> _Goal of the exercise_: Could you report every line of the listing below that holds the word "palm"?

-- Supplied records follows --

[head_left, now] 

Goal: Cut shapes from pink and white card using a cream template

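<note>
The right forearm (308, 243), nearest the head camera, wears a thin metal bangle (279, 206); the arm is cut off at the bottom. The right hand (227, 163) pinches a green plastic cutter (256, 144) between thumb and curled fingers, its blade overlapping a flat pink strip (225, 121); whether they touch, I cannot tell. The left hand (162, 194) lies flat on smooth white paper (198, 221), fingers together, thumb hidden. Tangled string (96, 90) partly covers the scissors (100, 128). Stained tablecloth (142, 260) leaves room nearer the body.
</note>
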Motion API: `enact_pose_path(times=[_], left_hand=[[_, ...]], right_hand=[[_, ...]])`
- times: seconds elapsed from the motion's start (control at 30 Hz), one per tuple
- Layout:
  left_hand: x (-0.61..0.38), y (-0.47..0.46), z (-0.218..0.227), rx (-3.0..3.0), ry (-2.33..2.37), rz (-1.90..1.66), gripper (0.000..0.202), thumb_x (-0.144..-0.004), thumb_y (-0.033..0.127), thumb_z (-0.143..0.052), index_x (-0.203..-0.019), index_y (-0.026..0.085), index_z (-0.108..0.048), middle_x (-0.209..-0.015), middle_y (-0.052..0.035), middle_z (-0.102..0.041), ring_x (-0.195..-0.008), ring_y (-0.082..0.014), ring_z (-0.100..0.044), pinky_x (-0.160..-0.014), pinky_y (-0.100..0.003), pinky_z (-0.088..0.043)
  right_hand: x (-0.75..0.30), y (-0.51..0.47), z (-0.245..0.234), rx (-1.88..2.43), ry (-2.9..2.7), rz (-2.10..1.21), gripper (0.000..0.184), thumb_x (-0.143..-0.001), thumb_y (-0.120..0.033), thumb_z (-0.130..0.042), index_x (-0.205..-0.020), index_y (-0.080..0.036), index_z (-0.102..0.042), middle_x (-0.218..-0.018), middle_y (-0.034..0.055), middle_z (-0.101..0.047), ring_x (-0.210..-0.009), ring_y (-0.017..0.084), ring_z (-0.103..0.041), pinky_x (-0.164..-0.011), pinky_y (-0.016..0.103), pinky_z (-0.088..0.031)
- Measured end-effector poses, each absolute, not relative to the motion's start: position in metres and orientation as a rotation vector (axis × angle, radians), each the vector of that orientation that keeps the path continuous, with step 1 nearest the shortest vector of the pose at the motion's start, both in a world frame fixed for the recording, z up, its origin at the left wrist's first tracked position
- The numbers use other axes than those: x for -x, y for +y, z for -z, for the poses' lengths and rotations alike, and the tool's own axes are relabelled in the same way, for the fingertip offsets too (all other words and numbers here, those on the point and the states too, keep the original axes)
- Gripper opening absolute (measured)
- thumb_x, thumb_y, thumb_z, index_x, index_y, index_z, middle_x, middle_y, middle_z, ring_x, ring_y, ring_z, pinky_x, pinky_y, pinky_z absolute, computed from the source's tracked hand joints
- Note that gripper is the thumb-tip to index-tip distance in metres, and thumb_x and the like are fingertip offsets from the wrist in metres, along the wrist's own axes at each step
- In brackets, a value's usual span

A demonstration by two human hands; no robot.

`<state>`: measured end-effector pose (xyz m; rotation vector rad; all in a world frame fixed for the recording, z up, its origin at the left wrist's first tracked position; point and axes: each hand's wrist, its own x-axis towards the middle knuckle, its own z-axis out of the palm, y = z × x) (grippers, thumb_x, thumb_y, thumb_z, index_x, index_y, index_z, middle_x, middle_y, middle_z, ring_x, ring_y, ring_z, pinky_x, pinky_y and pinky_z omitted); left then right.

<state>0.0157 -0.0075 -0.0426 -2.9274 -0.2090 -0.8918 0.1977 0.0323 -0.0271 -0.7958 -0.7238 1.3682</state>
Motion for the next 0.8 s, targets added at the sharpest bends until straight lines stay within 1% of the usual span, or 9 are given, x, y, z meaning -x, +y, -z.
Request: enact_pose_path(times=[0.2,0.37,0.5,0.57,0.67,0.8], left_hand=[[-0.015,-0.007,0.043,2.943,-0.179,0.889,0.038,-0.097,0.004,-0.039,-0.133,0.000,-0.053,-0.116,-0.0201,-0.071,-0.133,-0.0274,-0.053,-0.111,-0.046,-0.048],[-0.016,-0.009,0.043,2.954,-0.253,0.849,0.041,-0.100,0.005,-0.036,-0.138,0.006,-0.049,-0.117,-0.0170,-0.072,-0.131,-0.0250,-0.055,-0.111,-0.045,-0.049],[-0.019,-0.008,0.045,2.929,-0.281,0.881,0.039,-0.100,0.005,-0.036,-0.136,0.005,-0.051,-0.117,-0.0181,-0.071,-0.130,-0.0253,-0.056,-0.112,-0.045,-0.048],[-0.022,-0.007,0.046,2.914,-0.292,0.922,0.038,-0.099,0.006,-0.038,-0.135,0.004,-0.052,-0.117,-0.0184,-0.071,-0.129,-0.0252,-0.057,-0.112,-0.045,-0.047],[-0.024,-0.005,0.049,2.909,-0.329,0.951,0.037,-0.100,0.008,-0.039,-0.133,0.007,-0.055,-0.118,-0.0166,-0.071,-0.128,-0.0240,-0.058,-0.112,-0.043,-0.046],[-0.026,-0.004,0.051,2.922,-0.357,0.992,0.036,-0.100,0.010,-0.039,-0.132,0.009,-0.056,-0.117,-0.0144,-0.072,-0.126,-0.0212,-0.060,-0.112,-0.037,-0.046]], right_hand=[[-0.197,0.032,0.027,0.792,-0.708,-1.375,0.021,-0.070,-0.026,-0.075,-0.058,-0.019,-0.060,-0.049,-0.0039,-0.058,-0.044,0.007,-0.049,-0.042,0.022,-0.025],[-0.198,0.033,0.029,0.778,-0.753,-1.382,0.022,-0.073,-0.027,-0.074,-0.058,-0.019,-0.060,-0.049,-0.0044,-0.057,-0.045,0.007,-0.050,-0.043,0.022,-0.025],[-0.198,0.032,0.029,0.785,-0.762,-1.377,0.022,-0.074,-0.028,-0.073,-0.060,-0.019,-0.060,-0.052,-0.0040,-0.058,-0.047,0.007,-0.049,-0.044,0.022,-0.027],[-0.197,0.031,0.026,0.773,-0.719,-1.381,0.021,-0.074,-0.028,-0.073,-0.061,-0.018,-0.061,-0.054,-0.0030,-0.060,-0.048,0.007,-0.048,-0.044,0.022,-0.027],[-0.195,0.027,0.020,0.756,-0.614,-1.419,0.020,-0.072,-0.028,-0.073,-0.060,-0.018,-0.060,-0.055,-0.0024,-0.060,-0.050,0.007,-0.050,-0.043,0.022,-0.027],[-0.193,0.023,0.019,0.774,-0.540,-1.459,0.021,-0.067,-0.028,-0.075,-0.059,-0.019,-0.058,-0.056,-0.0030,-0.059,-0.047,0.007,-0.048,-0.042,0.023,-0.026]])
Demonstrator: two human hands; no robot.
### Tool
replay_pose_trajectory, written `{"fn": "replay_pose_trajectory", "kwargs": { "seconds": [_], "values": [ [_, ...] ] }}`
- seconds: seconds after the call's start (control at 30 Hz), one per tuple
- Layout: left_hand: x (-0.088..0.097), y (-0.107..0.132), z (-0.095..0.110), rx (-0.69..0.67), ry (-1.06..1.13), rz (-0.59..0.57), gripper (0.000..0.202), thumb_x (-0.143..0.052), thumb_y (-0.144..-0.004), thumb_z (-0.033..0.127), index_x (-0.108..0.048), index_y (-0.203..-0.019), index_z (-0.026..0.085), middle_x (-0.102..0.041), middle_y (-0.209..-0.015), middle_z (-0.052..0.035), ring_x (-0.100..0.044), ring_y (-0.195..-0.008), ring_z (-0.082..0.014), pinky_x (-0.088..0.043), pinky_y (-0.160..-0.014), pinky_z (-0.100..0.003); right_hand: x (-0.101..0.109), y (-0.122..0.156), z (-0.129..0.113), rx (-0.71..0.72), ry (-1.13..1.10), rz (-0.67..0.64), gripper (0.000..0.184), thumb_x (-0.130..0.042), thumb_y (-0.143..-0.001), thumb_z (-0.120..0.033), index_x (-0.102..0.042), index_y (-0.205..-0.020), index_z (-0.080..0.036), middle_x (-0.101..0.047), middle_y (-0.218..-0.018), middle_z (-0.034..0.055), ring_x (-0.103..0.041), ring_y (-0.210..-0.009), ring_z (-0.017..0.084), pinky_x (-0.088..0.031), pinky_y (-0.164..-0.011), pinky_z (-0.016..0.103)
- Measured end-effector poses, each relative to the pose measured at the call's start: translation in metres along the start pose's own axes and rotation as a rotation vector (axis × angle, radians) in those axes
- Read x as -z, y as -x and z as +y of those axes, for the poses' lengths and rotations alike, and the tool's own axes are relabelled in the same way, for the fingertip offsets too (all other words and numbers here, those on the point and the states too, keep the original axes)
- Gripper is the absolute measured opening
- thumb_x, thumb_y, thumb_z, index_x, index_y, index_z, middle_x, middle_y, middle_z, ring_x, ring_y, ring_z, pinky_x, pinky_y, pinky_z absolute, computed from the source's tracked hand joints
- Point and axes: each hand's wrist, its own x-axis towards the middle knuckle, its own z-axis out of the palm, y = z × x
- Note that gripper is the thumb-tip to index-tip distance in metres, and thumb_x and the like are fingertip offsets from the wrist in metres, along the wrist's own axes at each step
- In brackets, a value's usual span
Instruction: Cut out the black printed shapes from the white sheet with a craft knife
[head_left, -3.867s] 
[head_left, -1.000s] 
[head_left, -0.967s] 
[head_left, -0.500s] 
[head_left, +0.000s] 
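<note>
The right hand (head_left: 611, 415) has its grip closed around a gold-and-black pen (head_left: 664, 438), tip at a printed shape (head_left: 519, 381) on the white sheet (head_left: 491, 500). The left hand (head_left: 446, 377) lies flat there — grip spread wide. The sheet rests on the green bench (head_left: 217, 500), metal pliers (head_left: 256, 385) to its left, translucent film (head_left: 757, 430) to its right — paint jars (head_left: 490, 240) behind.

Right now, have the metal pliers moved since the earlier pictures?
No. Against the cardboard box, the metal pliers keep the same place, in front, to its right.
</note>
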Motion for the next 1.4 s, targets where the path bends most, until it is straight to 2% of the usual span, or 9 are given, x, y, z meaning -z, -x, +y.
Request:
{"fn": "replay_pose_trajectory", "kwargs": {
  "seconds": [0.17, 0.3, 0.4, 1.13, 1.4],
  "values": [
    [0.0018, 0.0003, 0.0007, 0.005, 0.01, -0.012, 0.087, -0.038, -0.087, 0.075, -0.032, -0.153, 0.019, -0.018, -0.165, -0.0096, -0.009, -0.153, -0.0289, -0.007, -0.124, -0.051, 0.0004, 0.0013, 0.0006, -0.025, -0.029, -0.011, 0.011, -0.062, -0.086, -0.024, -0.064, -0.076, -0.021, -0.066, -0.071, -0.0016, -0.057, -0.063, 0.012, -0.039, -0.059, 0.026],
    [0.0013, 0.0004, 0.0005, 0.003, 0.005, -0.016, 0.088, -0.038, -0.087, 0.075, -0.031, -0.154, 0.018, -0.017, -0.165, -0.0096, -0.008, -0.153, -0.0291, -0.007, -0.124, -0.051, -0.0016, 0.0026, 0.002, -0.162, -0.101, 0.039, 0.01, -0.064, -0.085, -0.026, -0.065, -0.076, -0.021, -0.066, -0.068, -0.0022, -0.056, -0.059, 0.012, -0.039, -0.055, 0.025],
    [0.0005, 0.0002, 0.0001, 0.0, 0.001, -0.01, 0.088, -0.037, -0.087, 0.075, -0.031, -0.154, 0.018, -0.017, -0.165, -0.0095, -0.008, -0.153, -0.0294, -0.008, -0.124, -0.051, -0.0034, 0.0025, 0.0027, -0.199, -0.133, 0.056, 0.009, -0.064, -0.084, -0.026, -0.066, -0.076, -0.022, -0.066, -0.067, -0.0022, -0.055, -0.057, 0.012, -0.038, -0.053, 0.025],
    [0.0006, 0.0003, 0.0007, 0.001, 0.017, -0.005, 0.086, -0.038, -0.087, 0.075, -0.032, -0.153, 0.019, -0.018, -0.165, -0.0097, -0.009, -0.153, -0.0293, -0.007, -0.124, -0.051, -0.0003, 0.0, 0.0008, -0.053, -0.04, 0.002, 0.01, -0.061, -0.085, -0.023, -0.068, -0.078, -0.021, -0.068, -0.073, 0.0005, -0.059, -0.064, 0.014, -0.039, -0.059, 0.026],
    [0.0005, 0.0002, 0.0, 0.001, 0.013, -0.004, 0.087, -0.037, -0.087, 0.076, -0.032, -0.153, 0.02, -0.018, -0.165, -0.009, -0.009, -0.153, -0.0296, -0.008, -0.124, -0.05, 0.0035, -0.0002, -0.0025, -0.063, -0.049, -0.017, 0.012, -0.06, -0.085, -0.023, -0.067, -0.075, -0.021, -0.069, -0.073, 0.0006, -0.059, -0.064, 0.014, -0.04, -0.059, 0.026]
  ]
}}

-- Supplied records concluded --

> _Exercise answer_:
`<state>`: measured end-effector pose (xyz m; rotation vector rad; all in a world frame fixed for the recording, z up, its origin at the left wrist's first tracked position; point and axes: each hand's wrist, its own x-axis towards the middle knuckle, its own z-axis out of the palm, y = z × x) (grippers, thumb_x, thumb_y, thumb_z, index_x, index_y, index_z, middle_x, middle_y, middle_z, ring_x, ring_y, ring_z, pinky_x, pinky_y and pinky_z omitted); left then right.
- Point and axes: each hand's wrist, its own x-axis towards the middle knuckle, its own z-axis out of the palm, y = z × x

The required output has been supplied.